第6話 重戦車AB-51アサルトバニー

瓦礫の森に入って少し歩いたところで、目の前に突然チハが姿を現した。こっちに気づいた瞬間、そいつは容赦なく砲撃を開始。地面がえぐれ、飛び散る土砂が目の前に飛び込んでくる。しかも、周りにはゾンビのようなアンデッドの歩兵がわらわらと湧いてきて、どうにも近づけない。


それどころか、そのアンデッド共はこっちの退路を断つように、背後にも展開を始めやがった。完全に包囲される寸前じゃねえか……このままじゃ本当に死ぬかもしれん。

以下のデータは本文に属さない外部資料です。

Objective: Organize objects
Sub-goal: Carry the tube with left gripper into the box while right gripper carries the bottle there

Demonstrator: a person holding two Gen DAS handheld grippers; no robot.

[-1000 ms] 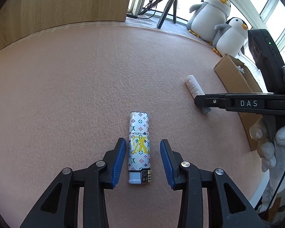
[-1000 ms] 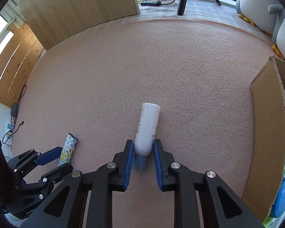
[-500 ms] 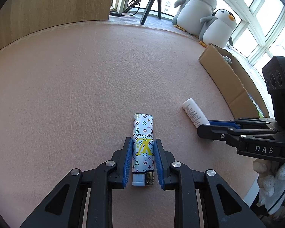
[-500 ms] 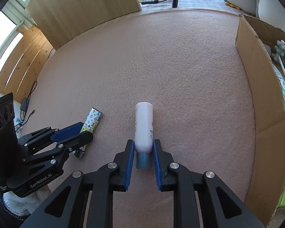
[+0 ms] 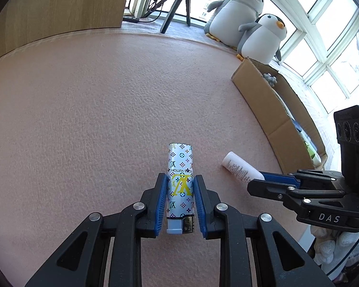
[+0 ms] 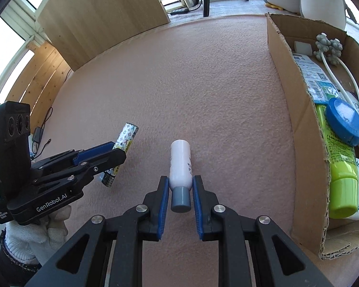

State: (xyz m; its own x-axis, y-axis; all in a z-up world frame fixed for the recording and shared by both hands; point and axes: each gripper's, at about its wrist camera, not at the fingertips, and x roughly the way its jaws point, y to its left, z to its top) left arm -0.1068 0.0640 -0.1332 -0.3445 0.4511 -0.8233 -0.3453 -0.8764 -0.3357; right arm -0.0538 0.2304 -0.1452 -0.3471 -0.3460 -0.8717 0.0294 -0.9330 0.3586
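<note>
A white lighter (image 5: pixel 181 181) with coloured monogram print and a yellow logo is clamped between the blue pads of my left gripper (image 5: pixel 180 179), which is shut on it and holds it above the pink carpet. In the right wrist view the same lighter (image 6: pixel 124 143) pokes out of the left gripper (image 6: pixel 112 153). My right gripper (image 6: pixel 180 179) is shut on a small white bottle (image 6: pixel 180 165) with a grey cap, gripping near the cap. The left wrist view shows that bottle (image 5: pixel 240 168) sticking out of the right gripper (image 5: pixel 265 179).
An open cardboard box (image 6: pixel 296 110) lies to the right, holding a green bottle (image 6: pixel 338 172), a blue lid (image 6: pixel 345 124) and several packets. Two plush penguins (image 5: pixel 246 14) and a tripod stand by the windows. A wooden panel (image 6: pixel 103 16) is at the back. A gloved hand (image 6: pixel 36 234) holds the left gripper.
My left gripper went from open around the lighter to shut on it, then lifted it. The right gripper carried the white bottle up and toward the cardboard box.
</note>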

「仕方ないなぁ、ポイント消費しちゃうけど、死ぬよりマシだしね。重戦車AB-51アサルトバニーを召喚するわ!わたしが運転するから、キヨシは砲手ね」


ダッチの言葉が終わると同時に、巨大な重戦車が目の前に召喚される。これがアサルトバニーか!車体にうさぎの耳が生えたような見た目だけど、そこそこいかつい感じだ。俺は砲塔に乗り込み、ダッチが操縦席に収まる。


目の前のチハに向かって激しい砲撃戦が始まる。だがチハのやつ、なんだか動きがキビキビしていて、こちらの装甲に次々と命中弾を与えてくる。それに比べて、こっちはまったく当てられない。正直、俺の腕前じゃ当てるのは無理じゃねえかこれ。

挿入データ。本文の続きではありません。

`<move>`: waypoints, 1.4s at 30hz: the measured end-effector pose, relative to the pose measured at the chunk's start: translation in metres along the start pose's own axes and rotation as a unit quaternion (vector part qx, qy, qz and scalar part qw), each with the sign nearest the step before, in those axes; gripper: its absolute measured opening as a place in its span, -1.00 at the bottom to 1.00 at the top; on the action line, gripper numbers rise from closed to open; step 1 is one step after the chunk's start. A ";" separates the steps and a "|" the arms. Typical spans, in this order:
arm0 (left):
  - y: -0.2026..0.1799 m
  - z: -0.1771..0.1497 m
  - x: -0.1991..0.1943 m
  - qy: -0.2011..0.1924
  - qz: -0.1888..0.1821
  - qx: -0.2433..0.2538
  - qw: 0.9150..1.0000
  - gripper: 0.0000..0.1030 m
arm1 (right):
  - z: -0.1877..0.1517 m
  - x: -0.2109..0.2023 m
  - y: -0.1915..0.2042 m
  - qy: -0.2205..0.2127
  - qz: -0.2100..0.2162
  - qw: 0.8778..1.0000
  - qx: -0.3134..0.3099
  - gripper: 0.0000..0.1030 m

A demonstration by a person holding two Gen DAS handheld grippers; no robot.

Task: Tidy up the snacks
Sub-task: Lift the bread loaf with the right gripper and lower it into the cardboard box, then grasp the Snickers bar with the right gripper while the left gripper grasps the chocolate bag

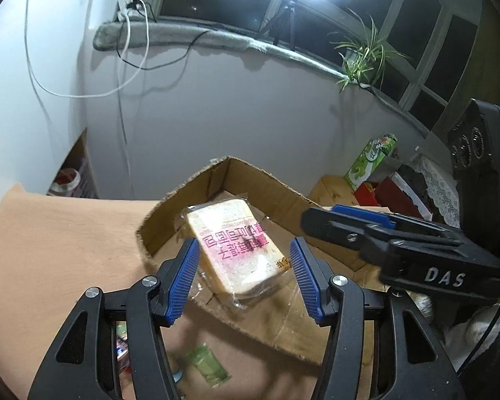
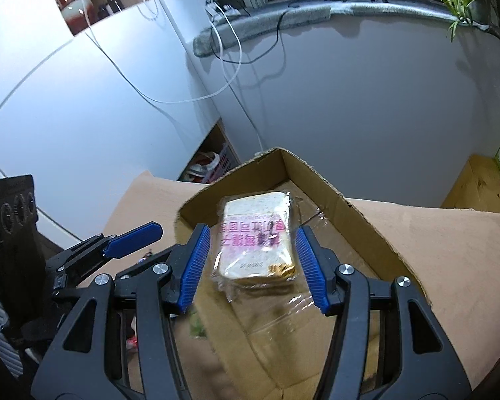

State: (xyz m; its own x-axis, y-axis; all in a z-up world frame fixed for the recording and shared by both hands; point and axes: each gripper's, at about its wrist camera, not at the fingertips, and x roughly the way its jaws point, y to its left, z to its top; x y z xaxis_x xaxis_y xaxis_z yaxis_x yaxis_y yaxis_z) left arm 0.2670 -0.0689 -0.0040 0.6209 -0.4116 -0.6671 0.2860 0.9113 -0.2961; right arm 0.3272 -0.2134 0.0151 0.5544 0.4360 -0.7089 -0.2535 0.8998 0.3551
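A clear-wrapped pack of sliced bread with pink lettering (image 1: 238, 250) lay inside the shallow open cardboard box (image 1: 276, 180). Over the box's near edge, the left hand-held gripper (image 1: 245, 280) and right hand-held gripper (image 2: 255, 265) both hung spread, holding nothing. Placement looked finished; next, probably fetching the green sachet (image 1: 208, 365) lying outside the box.

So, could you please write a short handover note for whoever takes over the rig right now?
Left tool: open, holding nothing.
Right tool: open, holding nothing. Both hover over the near edge of the cardboard box.
Wrapped bread pack: in the box, leaning on the near wall.
Done: bread is in the box.
Left: a green snack packet and some other wrappers lie on the tan cloth outside the box; they probably go in next.
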 end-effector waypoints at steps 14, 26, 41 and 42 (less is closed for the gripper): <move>0.017 -0.042 -0.085 -0.035 0.028 0.011 0.999 0.06 | -0.066 -0.070 0.052 -0.014 0.006 0.997 -0.072 0.10; 0.052 -0.119 -0.121 -0.019 0.052 -0.011 0.998 0.06 | -0.175 -0.059 0.073 0.079 0.050 0.994 -0.052 0.27; 0.069 -0.182 -0.104 0.036 0.071 -0.012 0.997 0.08 | -0.236 -0.013 0.094 0.164 0.081 0.983 0.013 0.27; 0.068 -0.182 -0.104 0.037 0.073 -0.006 0.997 0.08 | -0.236 -0.010 0.098 0.167 0.078 0.983 0.009 0.27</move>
State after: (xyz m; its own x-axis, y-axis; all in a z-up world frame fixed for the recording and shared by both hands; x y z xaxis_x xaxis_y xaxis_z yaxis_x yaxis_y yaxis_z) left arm 0.0889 0.0373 -0.0788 0.6001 -0.2731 -0.7519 0.1867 0.9618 -0.2004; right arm 0.1097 -0.1255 -0.0872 0.2178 0.5525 -0.8046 -0.2986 0.8225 0.4840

「くそっ! チハ強いじゃん。誰だよ、チハがやられメカとか言ったやつは!」


ダッチが苛立ちを隠せずに叫ぶ。俺は焦りながらも弁解するしかない。


「だってインターネットではみんなそう言ってたんだよ!」


ダッチは俺の言葉を聞いて、何かを決意したように叫んだ。


「なら、外しようがない至近距離まで近づくしかないわ! チハに突撃する!」


「ま、待てって! 動きが速すぎて、俺吐きそう……」


必死にしがみつきながらも、迫りくるアンデッドの随伴歩兵が、手榴弾らしきものを放ってくる。アサルトバニーは重戦車だけど、履帯が破壊されれば動きが止まってしまう。そうなったら四方八方から攻撃されてアウトだろう。俺は心の中で叫ぶしかなかった。

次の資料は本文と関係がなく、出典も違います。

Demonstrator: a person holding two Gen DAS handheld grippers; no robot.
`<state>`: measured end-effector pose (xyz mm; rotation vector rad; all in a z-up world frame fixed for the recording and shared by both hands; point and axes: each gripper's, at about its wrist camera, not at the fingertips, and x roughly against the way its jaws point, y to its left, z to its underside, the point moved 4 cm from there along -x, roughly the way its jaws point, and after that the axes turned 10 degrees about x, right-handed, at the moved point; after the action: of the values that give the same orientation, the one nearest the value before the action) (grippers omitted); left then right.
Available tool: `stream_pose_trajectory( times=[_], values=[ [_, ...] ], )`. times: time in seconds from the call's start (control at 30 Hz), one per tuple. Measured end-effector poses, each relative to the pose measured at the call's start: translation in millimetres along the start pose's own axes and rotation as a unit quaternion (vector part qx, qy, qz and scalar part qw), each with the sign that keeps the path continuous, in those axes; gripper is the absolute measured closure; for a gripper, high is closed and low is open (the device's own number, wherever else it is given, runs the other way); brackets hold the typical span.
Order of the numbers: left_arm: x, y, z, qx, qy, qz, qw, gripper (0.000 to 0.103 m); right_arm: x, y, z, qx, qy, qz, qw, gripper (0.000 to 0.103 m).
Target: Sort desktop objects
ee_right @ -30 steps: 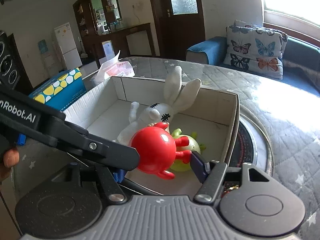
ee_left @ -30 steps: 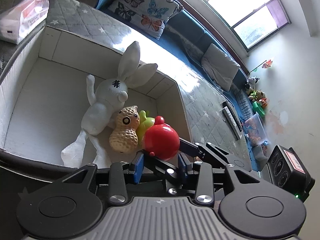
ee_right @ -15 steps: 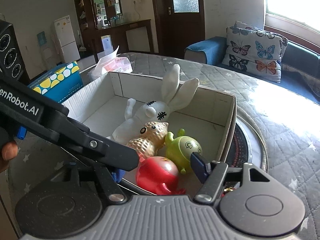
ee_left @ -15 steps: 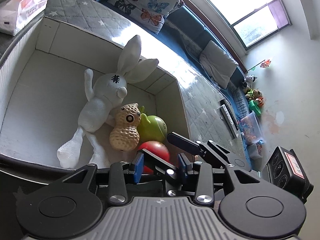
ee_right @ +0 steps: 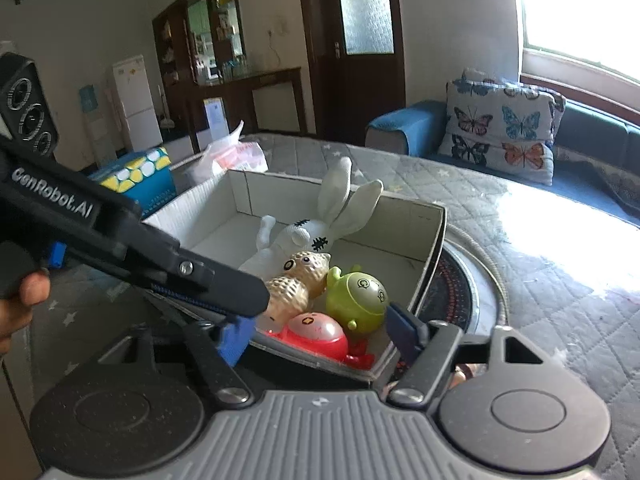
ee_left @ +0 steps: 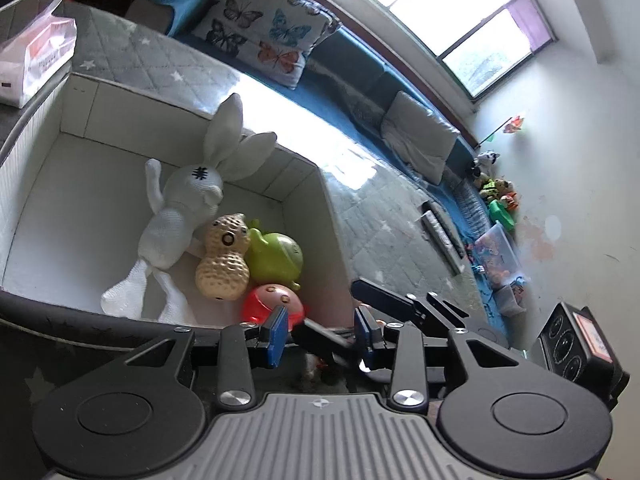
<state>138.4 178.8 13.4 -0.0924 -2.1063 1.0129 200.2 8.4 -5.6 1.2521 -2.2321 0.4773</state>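
Note:
A white cardboard box (ee_left: 304, 168) (ee_right: 432, 236) holds a white knitted rabbit (ee_left: 180, 208) (ee_right: 304, 236), a tan peanut toy (ee_left: 224, 260) (ee_right: 296, 276), a green round toy (ee_left: 276, 256) (ee_right: 356, 292) and a red round toy (ee_left: 268, 300) (ee_right: 316, 332). The red toy lies loose in the box's near corner. My right gripper (ee_right: 320, 332) hovers over it with its jaws opening; the pads do not touch it. My left gripper (ee_left: 321, 332) is at the box's near rim, jaws closing a little. It holds nothing, and a finger of the right gripper (ee_left: 384, 296) crosses in front of it.
A tissue pack (ee_left: 36, 60) (ee_right: 236, 160) and a blue box with yellow dots (ee_right: 136, 176) sit beyond the box's far left. The box stands on a quilted grey cover beside a round dark mat (ee_right: 460, 292). Remotes (ee_left: 440, 232) lie to the right. A hand (ee_right: 24, 300) grips the left tool.
The red toy was held above the box in my right gripper; it has dropped into the near corner. The right jaws have spread wider, and both grippers have drawn back slightly.

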Motion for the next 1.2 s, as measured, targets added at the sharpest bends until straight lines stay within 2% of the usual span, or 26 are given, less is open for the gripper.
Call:
stream_pose_trajectory(
  times=[0.3, 0.43, 0.63, 0.87, 1.2],
  values=[
    [5, -15, 28, -0.026, -0.009, 0.006, 0.9996, 0.065, 35, -1, 31, 0.014, -0.004, 0.022, 1.0, 0.019],
    [-2, -18, 41, -0.023, 0.002, 0.009, 0.9997, 0.065, 42, -7, 46, 0.004, 0.004, 0.032, 0.999, 0.014],
    [-19, -18, 55, -0.006, 0.013, 0.012, 0.9998, 0.065, 44, -19, 57, -0.018, 0.009, 0.038, 0.999, 0.014],
    [-37, -17, 57, 0.013, 0.013, 0.004, 0.9998, 0.065, 38, -24, 62, -0.032, 0.005, 0.036, 0.999, 0.014],
    [-37, -13, 54, 0.028, 0.006, 0.001, 0.9996, 0.065, 39, -46, 66, -0.072, -0.006, 0.053, 0.996, 0.014]
  ],
)
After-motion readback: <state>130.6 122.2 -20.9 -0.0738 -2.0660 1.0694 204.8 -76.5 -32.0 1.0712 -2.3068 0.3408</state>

そして……ついにアサルトバニーとチハが衝突する。ダッチが見事な操作で至近距離に迫り、俺は120mm滑腔砲の引き金を引いた。


「うおおおっ!!」


ドカン、と大きな炸裂音が響き、チハの砲塔が吹き飛び、火の玉を上げて沈黙した。それと同時にアンデッドの歩兵たちはチリヂリに逃げていく。


「勝った……」


ダッチが呆然と呟く中、俺は興奮して叫んだ。


「やったぜ! これでラブラブだぁ!」


ダッチは少し呆れたような表情を浮かべて、ため息をついた。俺があまり活躍してないことはわかってるけど、そんなことは気にしない!


こうして、俺たちは無事に依頼を達成し、アサルトバニーに乗って村に戻った。